# Question about Yanmar reseller ...



## pgsmith (Mar 25, 2009)

Hey y'all,
I've been looking at a CUT to handle the new place we just got. I'll be cutting the field (about 7 acres), putting in a garden, clearing some trees, and clearing out 40 years worth of junk and garbage that the former owner piled up in the woods in one corner. I've read through everything I could find on them, and have pretty much decided to get a Yanmar. After hearing all the warnings about the crapshoot of getting an overseas rebuild, I've narrowed choices of dealers down to two. RCO Tractors down here in Austin, Texas http://www.rcotractor.com/ has a 2310D that I like, or an outfit called Best-Used-Tractors out of Springfield, Oregon http://www.best-used-tractors.com/ has a 2210D for about $2000 less than the 2310 at RCO. 

Both tractors have Koyker 125 loaders, Both dealers are UTDA certified, both state that they are reconditioned in the U.S., and both will deliver to my doorstep.

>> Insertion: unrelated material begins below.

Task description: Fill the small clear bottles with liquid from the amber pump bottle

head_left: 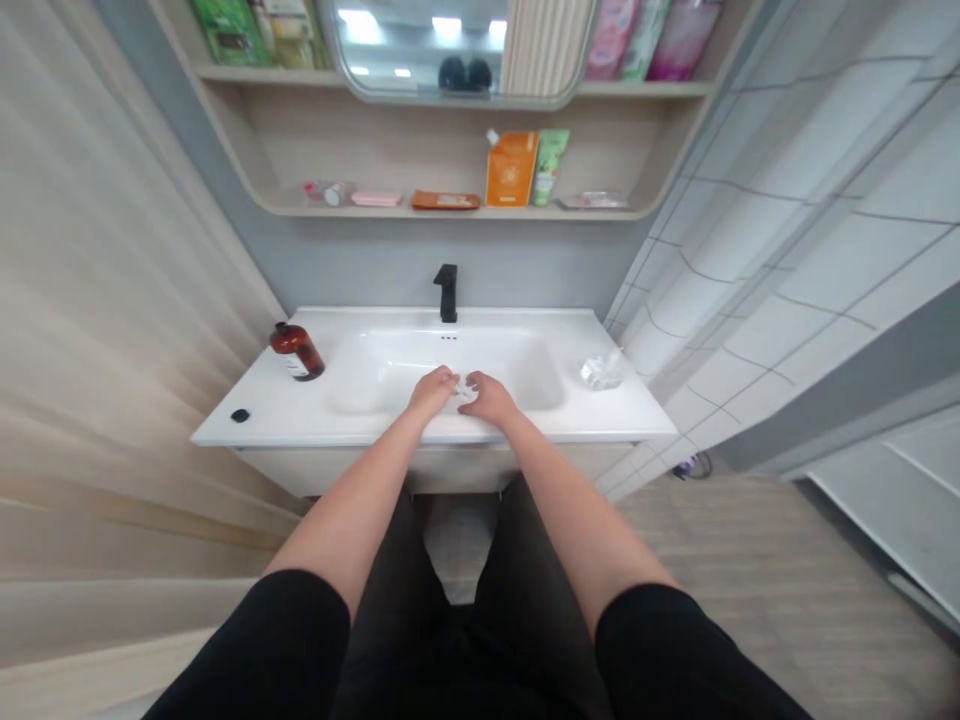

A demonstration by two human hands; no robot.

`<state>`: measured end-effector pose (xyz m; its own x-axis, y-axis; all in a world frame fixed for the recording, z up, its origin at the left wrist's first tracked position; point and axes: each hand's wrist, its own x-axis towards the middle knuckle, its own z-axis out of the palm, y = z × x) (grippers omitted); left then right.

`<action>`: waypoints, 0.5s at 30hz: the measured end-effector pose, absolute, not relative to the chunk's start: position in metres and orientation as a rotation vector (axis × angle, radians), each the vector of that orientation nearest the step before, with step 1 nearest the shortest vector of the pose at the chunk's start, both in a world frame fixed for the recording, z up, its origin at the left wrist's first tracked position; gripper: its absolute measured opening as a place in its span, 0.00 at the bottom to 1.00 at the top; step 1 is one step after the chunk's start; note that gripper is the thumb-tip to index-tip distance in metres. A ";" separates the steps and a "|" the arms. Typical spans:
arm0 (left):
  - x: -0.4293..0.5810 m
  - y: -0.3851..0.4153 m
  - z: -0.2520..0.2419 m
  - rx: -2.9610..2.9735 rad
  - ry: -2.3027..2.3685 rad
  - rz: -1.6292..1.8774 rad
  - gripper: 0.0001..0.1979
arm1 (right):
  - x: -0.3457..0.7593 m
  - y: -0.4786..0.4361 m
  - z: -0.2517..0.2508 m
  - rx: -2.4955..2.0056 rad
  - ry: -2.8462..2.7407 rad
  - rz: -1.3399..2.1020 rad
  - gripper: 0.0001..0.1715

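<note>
My left hand (433, 392) and my right hand (489, 398) were curled and facing each other just inside the front edge of the white basin (510, 365), with the fingers of each reaching toward the other. Between them sat a small whitish crumpled piece (467, 390), too small and blurred for me to name. It lay against my fingertips, but I couldn't tell whether I was actually gripping it. My forearms crossed the front edge of the white vanity top (337, 428), leaving the curved bowl open ahead of my hands and out to both sides. The black faucet (446, 295) rose well beyond them at the back edge. Well off to my left, near the top's outer edge, a brown bottle (298, 352) sat at a slant, and a small black object (240, 415) lay close to the front edge. Well off to my right, a clear crumpled plastic bag (601, 372) rested on the top near the tiled wall (780, 290). Above, on the wooden wall shelf (240, 130), stood an orange pouch (511, 168) and a green tube (550, 165), both far out of my hands' way.
</note>
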<state>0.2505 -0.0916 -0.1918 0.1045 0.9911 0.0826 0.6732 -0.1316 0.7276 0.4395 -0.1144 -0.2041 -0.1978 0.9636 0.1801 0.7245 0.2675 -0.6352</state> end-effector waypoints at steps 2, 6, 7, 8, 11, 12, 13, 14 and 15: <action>0.250 -0.092 -0.194 1.839 1.599 0.802 0.06 | 0.439 -0.115 -0.204 -1.524 -1.978 0.567 0.36; 0.251 -0.090 -0.194 1.835 1.698 0.793 0.12 | 0.439 -0.116 -0.202 -1.504 -1.964 0.599 0.35; 0.251 -0.090 -0.193 1.848 1.720 0.786 0.16 | 0.438 -0.117 -0.201 -1.493 -1.967 0.604 0.35; 0.251 -0.090 -0.192 1.864 1.735 0.780 0.18 | 0.438 -0.117 -0.201 -1.486 -1.970 0.607 0.35; 0.250 -0.092 -0.189 1.868 1.772 0.824 0.18 | 0.437 -0.117 -0.201 -1.500 -1.964 0.590 0.36; 0.249 -0.093 -0.188 1.846 1.792 0.869 0.18 | 0.437 -0.117 -0.201 -1.519 -1.953 0.580 0.36; 0.247 -0.093 -0.188 1.808 1.816 0.922 0.18 | 0.437 -0.117 -0.201 -1.543 -1.935 0.572 0.36; 0.246 -0.093 -0.187 1.753 1.842 0.976 0.18 | 0.437 -0.117 -0.201 -1.569 -1.913 0.566 0.37; 0.244 -0.092 -0.187 1.687 1.864 1.026 0.18 | 0.437 -0.116 -0.201 -1.594 -1.889 0.562 0.37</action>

Has anyone here dealt with either RCO or the Best Used Tractor guys? RCO has a list of customer testimonials on their web site, and Dennis Schweitzer at Best Used Tractors invited me to check them out with the BBB, and even sent me a list of references.

So, what do you guys think about the choice of tractor and either dealer?

Paul


----------



## SHARTEL (Feb 11, 2009)

Paul, Welcome to TRACTORFORUM! 

I can’t (wont) elaborate on the two dealers you’ve selected but I will comment privately either through email or PM.

I will say that the YM2210D is the largest and most powerful 4WD, 2 cylinder with the Power-Shift transmission that Yanmar ever produced. A real workhorse, durable and trouble free, but more importantly, well supported for consumables and parts. With 22 PTO HP and 25 engine HP that tractor weighs in at 2195#‘s. And comes with the bulletproof 2T90 engine.

The YM2310D is also a very nice tractor. It is PTO rated at 23 HP and 26 engine HP, same transmission as the above model and equipped with the smooth, quiet 3 cylinder 3T84H-S engine. It does not have the torque equal to the 2210 and weighs in slightly less at 1984#’s 

Both models, with the Power-Shift transmissions (the ability to shift on ‘the fly‘ in either forward or reverse without using the clutch), make excellent FEL tractors and will serve you well for decades to come.


SHARTEL


----------



## pgsmith (Mar 25, 2009)

Thanks Shartel,
PM sent!

Paul


----------